Dans les conversations entre adultes, les regards et gestes sont essentiels pour construire la signification de ce qui se passe. En ce qui concerne les interactions avec de jeunes enfants, « les modes d’expression de chacun des enfants, ses mimiques, signes, manifestations des émotions, comportements, vont guider les professionnels et les aider à agir en tenant compte des particularités de chacun » (Guinchard Hayward & al., 2014, p. 202). Cependant, toutes ces ressources multimodales ne donnent pas accès à une signification claire des conduites d’un enfant. Comme dans le champ du travail social en général, il s’agit de considérer que « dans les métiers de l’humain, tenter de répondre à une demande souvent mal formulée, parfois difficilement exprimable nécessite une attention particulière et une capacité à ressentir ou à percevoir les raisons et l’origine des difficultés de l’expression de la demande » (Libois & Stroumza, 2007, p. 24). Savoir écouter, savoir déceler la signification d’une conduite, d’un regard demande des processus d’observation et de catégorisation mobilisant les différentes ressources interactionnelles.

Dans certains travaux portant sur l’accueil extrafamilial, le terme d’« écoute » résume parfois une attitude d’observation ancrée dans les pratiques au quotidien :

« Listening is a metaphor for being open and sensitive.
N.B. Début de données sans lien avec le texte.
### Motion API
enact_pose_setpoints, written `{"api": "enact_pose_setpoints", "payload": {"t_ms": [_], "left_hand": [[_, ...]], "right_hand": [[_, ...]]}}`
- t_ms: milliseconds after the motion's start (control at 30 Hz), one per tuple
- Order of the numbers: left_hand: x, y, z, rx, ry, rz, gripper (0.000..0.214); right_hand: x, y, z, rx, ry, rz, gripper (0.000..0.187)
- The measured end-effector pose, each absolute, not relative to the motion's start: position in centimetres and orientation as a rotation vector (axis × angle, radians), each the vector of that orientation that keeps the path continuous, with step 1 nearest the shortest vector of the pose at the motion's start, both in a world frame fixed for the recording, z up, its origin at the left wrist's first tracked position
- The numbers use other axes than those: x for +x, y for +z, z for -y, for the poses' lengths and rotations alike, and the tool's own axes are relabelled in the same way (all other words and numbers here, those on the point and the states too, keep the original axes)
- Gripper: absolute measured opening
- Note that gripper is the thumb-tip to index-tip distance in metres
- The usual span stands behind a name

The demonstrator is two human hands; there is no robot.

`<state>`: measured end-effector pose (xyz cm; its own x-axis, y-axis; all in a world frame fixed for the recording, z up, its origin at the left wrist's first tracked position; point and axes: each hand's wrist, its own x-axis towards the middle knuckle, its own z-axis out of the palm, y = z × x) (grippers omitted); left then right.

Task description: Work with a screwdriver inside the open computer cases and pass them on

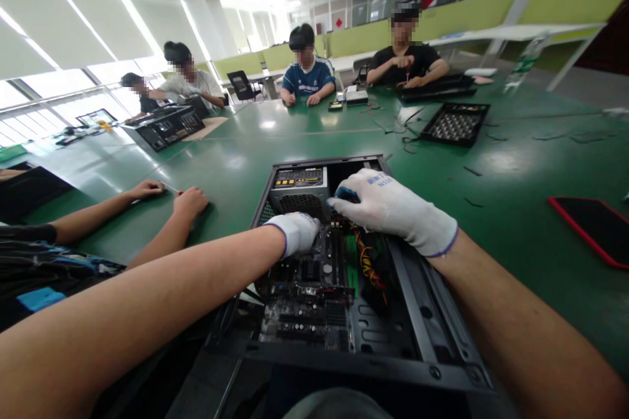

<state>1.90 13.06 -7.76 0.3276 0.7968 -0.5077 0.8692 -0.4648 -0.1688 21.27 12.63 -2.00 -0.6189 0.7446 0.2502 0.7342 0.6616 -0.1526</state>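
Note:
An open black computer case (422, 314) lies before me with its side panel off. Inside are a motherboard (309, 324) and, at the far end, a grey power supply (299, 193) with a fan grille and a label. My left hand (297, 234), in a white glove, reaches in just below the power supply; its fingers are curled downward over the board and partly hidden. Beside the power supply's right edge, my gloved right hand (388, 206) is bent with thumb and fingers drawn together; what they hold is hidden. Red, yellow and black cables (371, 262) run below it.
At the left, a co-worker's hands (191, 200) rest on the green table (230, 163), one with a red-handled tool. A phone with a red edge (594, 226) lies right. Beyond are a black tray (457, 123), loose cables, another case (164, 126) and several people.

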Motion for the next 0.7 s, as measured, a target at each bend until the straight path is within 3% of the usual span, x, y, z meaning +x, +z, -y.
{"api": "enact_pose_setpoints", "payload": {"t_ms": [367,700], "left_hand": [[1.6,-8.6,-13.9,2.486,-0.691,-1.439,0.037],[1.6,-9.0,-14.1,2.503,-0.651,-1.431,0.043]], "right_hand": [[21.7,-2.2,-12.5,-1.131,0.070,2.606,0.045],[21.5,-2.3,-12.6,-1.086,0.115,2.610,0.042]]}}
The teacher includes body language trough the one of voice, eye contact, movements, and how she sits; she demonstrates an open and receptive manner. (…) Time is central to listening and allowing silence may be an appropriate strategy, making children more involved. The listener needs to be completely present in a conversation, not thinking ahead to something new » (Tholin & Jansen, 2012, p. 43) L’utilisation du terme d’écoute vise à éviter une démarche surplombante pour considerer les enfants

« comme commentateurs compétents de leurs propres vies et de leurs propres relations sociales.

Ceci marque une différence radicale avec la méthode de travail traditionnelle ‘sur’ les enfants et l’enfance : l’observation. L’écoute des enfants permet également d’élever leur statut social en tant que citoyens » (Mayall, 2007, p. 97). Cependant, le terme d’écoute semble impliquer qu’il est possible d’« écouter » le point de vue d’autrui sans travail d’interprétation. Il occulte de façon encore accrue le travail de catégorisation effectuée pour donner une signification aux « commentaires » des enfants concernant leur vie. Dès lors, l’utilisation du terme d’observation est maintenue dans le cadre de ce texte.